Als Lydia, enttäuscht darüber, Emily nicht beim 25-jährigen Schulabschlussjubiläum anzutreffen, diese in ihrem Labor besucht, injiziert sie sich versehentlich mit einem Serum, dass ihr Superkräfte verleiht. Für Emily, die das Serum entwickelt hatte, um sich selbst Kräfte zu verleihen und auf Feldzug gegen die Superschurken gehen zu können, bleiben noch unsichtbar machende Pillen. In ihrem Kampf, der insbesondere dem Oberschurken William 'The King" Stevens (Bobby Cannavale) gilt, der sich unter Geheimhaltung seiner Kräfte gerade anschickt, Bürgermeister zu werden, muss sie sich nun wohl oder übel darauf einlassen, mit der ex-besten Freundin ein Team verteilter Fähigkeiten zu bilden. Der weitere grobe Verlauf der Komödie folgt recht vorhersehbaren Bahnen.

So sehr der Film in seinem Pitch signifikante Abweichungen zu dem, worauf er sich bezieht, skizziert, so wenig mag er damit anzufangen. Aus der Idee, dass Superkräfte zuallererst Soziopathen zukommen, folgt weiter nichts, am ehesten bleibt von den farblosen Antagonist*innen noch Jason Batemans "The Crab" in Erinnerung, dessen recht zweifelhafte Suprigkeit in der Tatsache besteht, halb Mensch, halb Schalentier zu sein. Dass in den Rollen der Heldinnen zwei 50-jährige komödiantische Ausnahmeschauspielerinnen divergenter Physis agieren, hilft wenig, wenn das, was ihnen das Drehbuch an komödiantischem Spielraum zur Verfügung stellt, sich bestenfalls in den Lücken ausbreiten kann, die der Plot lässt. So etwa in einem Moment, in dem Spencer und McCarthy sich vergeblich mühen, halbwegs behende aus den tiefen Schalensitzen ihres lilafarbenen Dienstlamborghinis zu steigen. Das ist für einmal tatsächlich komisch, aber auch schon alles, was von der an sich recht bestechenden Idee bleibt, in dem Koordinatensystem, das zuweist, welche Körper wozu fähig sind, Unruhe zu stiften.

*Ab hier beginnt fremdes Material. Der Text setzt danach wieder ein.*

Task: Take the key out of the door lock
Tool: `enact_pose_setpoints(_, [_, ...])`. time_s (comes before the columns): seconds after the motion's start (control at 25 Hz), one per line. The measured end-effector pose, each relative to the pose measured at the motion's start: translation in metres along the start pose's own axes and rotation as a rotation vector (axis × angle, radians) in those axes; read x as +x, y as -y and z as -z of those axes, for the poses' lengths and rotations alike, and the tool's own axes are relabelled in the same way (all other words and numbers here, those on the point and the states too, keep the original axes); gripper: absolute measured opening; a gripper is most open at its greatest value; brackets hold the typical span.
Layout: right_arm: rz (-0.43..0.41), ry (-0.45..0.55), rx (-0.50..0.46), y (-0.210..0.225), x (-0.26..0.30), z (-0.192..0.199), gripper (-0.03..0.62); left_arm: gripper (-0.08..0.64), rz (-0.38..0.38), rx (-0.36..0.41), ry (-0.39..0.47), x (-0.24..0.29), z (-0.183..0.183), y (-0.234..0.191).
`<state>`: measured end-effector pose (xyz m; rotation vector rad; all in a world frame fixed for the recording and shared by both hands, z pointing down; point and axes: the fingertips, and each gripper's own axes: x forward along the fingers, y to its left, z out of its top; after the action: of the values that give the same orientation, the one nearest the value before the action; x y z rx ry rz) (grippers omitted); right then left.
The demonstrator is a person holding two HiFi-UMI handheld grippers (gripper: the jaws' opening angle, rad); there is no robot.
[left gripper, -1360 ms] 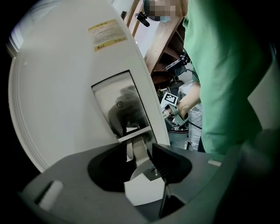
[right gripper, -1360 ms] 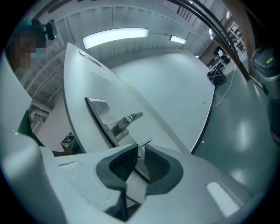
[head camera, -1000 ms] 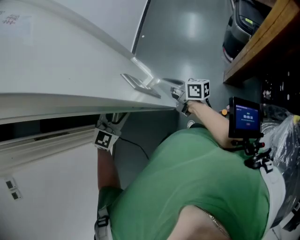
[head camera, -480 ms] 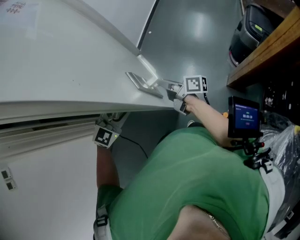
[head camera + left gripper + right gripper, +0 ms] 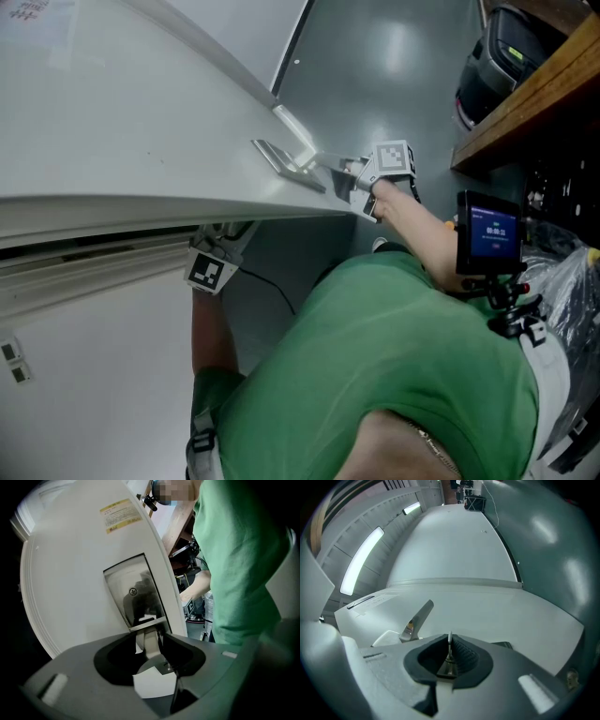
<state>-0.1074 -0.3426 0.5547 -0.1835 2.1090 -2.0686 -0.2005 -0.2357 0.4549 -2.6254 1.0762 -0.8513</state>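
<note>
In the head view the white door [image 5: 141,122] stands ajar, and its outer lever handle [image 5: 292,150] sticks out near the edge. My right gripper [image 5: 356,185] is just right of that handle, close to the door face. In the right gripper view it [image 5: 450,660] is shut on the thin metal key [image 5: 449,646], blade edge-on, tip toward the door below the handle [image 5: 417,618]. The lock is hidden. My left gripper [image 5: 151,660] is behind the door, shut on the inner lever handle [image 5: 150,641] below its metal plate [image 5: 136,592]. Only its marker cube [image 5: 210,272] shows in the head view.
A wooden shelf [image 5: 525,84] and a black bin [image 5: 492,56] stand at the right over the grey floor [image 5: 375,75]. A small lit screen on a mount [image 5: 489,234] and a plastic bag [image 5: 572,272] lie near the person's green shirt [image 5: 403,375].
The right gripper has rolled about its own axis at the door, its marker cube showing a different tilt. The left gripper and the door have stayed put.
</note>
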Motion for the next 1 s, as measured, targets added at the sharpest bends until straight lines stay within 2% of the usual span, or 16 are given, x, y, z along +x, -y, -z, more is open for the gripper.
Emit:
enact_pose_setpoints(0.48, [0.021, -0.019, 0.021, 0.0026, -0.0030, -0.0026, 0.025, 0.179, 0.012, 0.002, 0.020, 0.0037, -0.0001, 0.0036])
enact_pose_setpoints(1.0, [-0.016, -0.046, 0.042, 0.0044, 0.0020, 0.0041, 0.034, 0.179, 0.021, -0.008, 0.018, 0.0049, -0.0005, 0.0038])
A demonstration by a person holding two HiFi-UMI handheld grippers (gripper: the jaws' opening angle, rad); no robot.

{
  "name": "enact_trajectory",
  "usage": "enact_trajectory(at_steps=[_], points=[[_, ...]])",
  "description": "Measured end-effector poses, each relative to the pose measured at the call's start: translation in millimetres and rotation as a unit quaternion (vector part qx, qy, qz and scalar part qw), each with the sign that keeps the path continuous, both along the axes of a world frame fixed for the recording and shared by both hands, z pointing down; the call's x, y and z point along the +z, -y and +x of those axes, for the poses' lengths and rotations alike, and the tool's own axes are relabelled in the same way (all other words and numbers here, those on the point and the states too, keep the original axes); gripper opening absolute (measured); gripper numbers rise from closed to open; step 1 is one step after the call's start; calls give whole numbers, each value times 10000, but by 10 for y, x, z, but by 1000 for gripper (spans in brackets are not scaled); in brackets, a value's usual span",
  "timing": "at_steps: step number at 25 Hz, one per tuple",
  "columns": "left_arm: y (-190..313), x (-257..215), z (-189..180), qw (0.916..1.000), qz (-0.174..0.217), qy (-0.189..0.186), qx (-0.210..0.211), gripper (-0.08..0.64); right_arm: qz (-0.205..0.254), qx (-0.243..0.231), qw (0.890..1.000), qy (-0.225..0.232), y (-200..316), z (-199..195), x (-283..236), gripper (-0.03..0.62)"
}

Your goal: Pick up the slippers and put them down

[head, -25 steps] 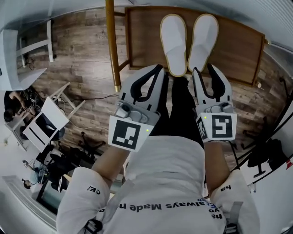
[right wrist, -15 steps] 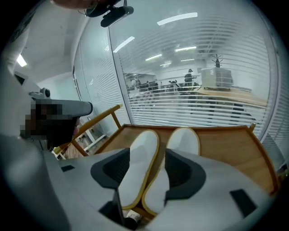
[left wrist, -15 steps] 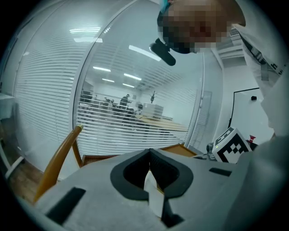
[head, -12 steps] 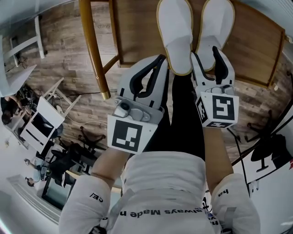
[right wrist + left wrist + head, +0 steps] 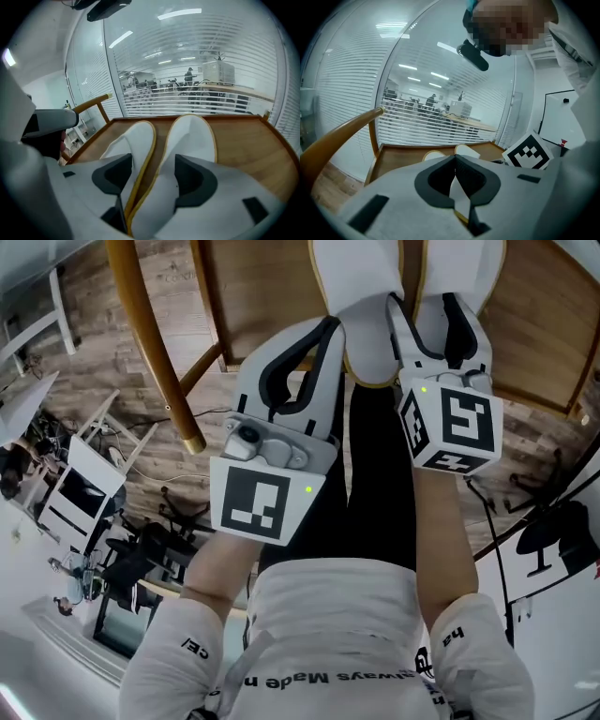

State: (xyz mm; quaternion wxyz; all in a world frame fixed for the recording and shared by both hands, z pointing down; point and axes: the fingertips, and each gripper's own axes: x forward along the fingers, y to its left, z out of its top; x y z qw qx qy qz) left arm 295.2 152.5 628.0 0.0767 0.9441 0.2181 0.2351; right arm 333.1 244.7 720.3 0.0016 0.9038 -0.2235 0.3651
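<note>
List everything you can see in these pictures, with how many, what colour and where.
slippers: two, white with yellow trim, side by side on the table
table: one, brown wood with a raised rim, under the slippers
rail: one, golden-brown wood, left of the table
floor: grey-brown planks, around the table
blinds: white, behind glass beyond the table
shirt: one, white with dark print, on the person
trousers: one pair, black, between the arms
left gripper: grey, jaws together, beside the left slipper's heel
right gripper: grey, jaws have just been opening, now apart, the slippers' inner edges between them
</note>
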Motion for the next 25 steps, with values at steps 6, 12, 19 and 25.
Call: enact_trajectory(at_steps=[6,12,19,25], points=[[-30,-7,78,10000,-72,-18,41,11,-32,-21,10000,-34,64,85,-24,247],[-34,18,83,9999,-112,34,93,11,-159,-50,9998,-146,65,168,-35,206],[2,37,74,9999,-86,70,131,11,-284,-1,9991,-303,38,208,-54,44],[-24,-31,69,9999,-85,43,131,11,-278,8,9989,-387,-19,174,-160,25]])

Abgesehen davon, dass viele der vermeintlichen Späße reichlich blass bleiben, ist das vielleicht das Grundproblem des Films: Anstatt die erhellenden Momente komischer Verschiebung zum Grundprinzip zu machen, wird es zu einer mehr schlecht als recht funktionierenden Beigabe. Die wiederum einen Film zieren soll, der ansonsten allen Konventionen des Genres treu bleibt, dessen Funktionieren er sich zunutze machen möchte. Man mag es verfehlt nennen, "Thunder Force" ein anderes Ziel zu unterstellen als das, das der Film sich nun einmal selbst gesetzt hat; schade bleibt die verpasste Chance allemal. Der Schluss, den der der Film manchmal zu suggerieren scheint, dass das Superheld*innen-Kino eine selbstgenügsame Form erreicht hat, die kein Außen mehr kennt, wäre jedenfalls der falsche.

Sebastian Markt

Thunder Force - USA 2021 - Regie: Ben Falcone - Darsteller: Melissa McCarthy, Octavia Spencer, Jason Bateman, Bobby Cannacale, Pom Klementieff, Melissa Leo - Laufzeit: 106 Minuten. "Thunder Force" auf Netflix.